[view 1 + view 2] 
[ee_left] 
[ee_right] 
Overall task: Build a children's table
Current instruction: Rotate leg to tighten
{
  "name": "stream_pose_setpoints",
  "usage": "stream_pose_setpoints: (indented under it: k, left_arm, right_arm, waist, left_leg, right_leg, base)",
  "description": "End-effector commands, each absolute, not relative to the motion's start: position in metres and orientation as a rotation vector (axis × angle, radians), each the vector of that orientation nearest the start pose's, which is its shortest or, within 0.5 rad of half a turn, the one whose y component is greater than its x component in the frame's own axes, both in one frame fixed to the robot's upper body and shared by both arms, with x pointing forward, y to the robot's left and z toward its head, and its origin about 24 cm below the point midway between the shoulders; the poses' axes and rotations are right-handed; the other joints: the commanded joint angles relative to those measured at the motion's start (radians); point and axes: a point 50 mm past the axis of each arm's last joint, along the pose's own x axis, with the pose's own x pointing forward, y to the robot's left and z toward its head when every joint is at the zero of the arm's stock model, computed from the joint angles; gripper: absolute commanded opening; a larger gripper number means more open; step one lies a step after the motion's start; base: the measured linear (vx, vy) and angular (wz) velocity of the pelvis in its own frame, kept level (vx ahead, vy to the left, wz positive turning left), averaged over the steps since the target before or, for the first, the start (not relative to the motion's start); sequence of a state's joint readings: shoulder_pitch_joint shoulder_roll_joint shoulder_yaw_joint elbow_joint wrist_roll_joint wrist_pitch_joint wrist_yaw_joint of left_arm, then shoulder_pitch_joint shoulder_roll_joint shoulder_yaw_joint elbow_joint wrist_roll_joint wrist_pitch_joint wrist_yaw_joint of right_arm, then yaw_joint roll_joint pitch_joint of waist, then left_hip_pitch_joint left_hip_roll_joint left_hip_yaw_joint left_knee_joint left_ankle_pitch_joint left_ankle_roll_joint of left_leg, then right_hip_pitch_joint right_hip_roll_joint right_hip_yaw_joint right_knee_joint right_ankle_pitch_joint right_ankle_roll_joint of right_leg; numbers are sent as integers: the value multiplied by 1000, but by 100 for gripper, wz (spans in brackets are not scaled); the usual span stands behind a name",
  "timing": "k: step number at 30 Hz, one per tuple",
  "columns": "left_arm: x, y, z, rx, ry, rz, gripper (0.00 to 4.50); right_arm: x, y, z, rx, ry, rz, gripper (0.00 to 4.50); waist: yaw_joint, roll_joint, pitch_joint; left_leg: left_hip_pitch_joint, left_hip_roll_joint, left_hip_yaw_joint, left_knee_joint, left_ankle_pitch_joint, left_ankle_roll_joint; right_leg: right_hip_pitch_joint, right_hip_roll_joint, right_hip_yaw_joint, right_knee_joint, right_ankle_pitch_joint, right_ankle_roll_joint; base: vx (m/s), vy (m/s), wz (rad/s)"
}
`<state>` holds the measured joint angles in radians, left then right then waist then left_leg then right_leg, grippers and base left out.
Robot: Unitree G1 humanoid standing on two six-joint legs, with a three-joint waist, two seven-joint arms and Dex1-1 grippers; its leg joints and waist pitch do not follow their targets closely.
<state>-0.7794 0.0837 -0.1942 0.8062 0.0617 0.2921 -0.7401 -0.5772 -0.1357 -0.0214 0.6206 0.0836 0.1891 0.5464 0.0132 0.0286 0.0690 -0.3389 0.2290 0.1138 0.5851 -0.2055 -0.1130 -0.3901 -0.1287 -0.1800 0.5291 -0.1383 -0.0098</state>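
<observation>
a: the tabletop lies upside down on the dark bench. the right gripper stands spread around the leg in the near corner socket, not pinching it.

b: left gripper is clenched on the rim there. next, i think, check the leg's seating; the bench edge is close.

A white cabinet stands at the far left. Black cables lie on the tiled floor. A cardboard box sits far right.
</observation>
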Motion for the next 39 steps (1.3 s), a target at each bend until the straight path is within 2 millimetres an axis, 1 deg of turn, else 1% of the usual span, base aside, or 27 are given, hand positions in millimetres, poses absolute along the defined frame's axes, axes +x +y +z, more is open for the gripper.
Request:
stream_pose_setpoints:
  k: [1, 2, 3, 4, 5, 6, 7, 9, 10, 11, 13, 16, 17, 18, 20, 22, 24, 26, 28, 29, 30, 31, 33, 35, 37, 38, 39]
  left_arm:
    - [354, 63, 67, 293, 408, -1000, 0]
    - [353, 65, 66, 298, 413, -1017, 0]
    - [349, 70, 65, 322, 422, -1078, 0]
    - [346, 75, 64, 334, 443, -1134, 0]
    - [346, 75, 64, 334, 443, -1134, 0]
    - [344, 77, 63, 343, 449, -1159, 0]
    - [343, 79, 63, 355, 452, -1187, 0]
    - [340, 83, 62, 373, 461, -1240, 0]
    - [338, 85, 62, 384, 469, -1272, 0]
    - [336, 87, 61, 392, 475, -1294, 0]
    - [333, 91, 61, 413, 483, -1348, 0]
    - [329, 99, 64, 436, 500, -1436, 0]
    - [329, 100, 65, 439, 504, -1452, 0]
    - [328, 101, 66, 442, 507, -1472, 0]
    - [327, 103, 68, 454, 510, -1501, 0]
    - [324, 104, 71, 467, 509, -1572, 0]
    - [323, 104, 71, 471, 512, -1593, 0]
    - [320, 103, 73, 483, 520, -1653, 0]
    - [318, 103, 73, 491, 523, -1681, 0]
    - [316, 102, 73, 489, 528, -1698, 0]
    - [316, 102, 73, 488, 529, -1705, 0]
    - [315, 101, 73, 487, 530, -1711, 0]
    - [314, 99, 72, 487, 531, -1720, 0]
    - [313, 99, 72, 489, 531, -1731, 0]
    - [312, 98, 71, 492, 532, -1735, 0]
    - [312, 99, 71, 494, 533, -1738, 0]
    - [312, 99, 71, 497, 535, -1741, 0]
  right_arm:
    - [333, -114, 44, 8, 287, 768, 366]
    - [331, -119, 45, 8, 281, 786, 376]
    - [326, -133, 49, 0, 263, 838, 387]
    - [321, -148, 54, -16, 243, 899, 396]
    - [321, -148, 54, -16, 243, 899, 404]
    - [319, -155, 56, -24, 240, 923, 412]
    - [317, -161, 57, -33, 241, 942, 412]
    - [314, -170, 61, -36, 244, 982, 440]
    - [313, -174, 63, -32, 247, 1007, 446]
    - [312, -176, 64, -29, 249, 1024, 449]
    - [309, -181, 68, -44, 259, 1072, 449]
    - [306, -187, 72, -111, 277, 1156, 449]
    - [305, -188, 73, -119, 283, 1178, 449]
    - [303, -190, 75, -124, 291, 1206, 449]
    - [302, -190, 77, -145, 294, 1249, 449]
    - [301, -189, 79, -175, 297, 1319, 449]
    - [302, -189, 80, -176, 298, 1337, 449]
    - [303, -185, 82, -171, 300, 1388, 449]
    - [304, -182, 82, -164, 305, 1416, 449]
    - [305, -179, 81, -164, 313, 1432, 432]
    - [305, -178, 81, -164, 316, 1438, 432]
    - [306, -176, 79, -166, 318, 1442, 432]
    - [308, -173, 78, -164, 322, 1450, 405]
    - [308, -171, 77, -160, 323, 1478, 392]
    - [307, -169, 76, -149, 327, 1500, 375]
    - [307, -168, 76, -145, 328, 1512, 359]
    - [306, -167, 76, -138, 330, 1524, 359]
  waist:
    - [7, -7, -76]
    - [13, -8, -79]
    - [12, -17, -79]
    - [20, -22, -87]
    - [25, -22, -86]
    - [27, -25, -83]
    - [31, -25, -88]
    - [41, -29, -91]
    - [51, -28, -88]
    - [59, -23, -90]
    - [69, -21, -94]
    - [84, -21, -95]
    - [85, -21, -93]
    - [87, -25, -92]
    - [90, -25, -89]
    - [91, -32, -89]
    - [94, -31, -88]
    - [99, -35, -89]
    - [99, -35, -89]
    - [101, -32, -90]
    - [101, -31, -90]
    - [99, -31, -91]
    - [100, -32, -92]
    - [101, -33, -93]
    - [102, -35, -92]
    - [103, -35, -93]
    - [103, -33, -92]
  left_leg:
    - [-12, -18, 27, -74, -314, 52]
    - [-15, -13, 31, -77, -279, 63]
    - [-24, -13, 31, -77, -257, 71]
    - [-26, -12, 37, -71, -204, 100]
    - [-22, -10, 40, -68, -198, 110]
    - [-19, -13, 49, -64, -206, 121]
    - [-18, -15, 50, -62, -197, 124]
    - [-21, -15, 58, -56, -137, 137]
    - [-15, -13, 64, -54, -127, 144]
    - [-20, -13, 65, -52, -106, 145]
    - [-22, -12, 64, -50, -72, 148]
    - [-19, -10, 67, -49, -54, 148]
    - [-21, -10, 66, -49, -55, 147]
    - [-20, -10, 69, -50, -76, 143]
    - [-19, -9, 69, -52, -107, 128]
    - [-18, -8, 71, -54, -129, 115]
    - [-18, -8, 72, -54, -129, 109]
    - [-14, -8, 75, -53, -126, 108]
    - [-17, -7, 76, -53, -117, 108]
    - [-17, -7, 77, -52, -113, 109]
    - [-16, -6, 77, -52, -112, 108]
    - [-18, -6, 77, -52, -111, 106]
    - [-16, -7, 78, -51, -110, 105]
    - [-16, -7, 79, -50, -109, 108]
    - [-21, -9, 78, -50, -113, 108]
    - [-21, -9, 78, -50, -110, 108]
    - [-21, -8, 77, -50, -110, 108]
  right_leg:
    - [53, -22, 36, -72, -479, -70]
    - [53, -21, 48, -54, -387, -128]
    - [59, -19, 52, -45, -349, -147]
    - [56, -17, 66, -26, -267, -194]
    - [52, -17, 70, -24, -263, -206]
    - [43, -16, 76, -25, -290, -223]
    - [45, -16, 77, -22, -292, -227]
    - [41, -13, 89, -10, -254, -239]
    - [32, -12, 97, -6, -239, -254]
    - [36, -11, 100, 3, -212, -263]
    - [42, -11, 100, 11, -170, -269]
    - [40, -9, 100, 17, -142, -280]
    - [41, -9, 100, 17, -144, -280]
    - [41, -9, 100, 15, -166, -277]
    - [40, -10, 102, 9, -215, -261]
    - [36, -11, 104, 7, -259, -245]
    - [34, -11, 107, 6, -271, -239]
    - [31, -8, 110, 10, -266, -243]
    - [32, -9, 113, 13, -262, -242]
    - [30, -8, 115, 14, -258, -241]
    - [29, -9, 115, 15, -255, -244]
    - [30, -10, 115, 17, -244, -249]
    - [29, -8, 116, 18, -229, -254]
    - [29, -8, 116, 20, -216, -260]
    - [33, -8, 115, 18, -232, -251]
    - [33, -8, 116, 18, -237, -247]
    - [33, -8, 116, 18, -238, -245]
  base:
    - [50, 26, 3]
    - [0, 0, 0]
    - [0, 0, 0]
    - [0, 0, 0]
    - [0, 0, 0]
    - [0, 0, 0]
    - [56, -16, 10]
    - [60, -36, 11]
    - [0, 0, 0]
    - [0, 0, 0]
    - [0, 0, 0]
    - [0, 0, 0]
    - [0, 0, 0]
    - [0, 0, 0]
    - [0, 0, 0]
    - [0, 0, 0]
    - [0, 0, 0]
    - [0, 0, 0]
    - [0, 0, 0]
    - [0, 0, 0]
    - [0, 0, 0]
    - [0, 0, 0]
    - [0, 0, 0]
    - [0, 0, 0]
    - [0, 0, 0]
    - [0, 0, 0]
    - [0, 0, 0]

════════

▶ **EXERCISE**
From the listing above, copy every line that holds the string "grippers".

▶ **FINISHED TASK**
`<state>` holds the measured joint angles in radians, left then right then waist then left_leg then right_leg, grippers and base left out.
Robot: Unitree G1 humanoid standing on two six-joint legs, with a three-joint waist, two seven-joint arms and Dex1-1 grippers; its leg joints and waist pitch do not follow their targets closely.

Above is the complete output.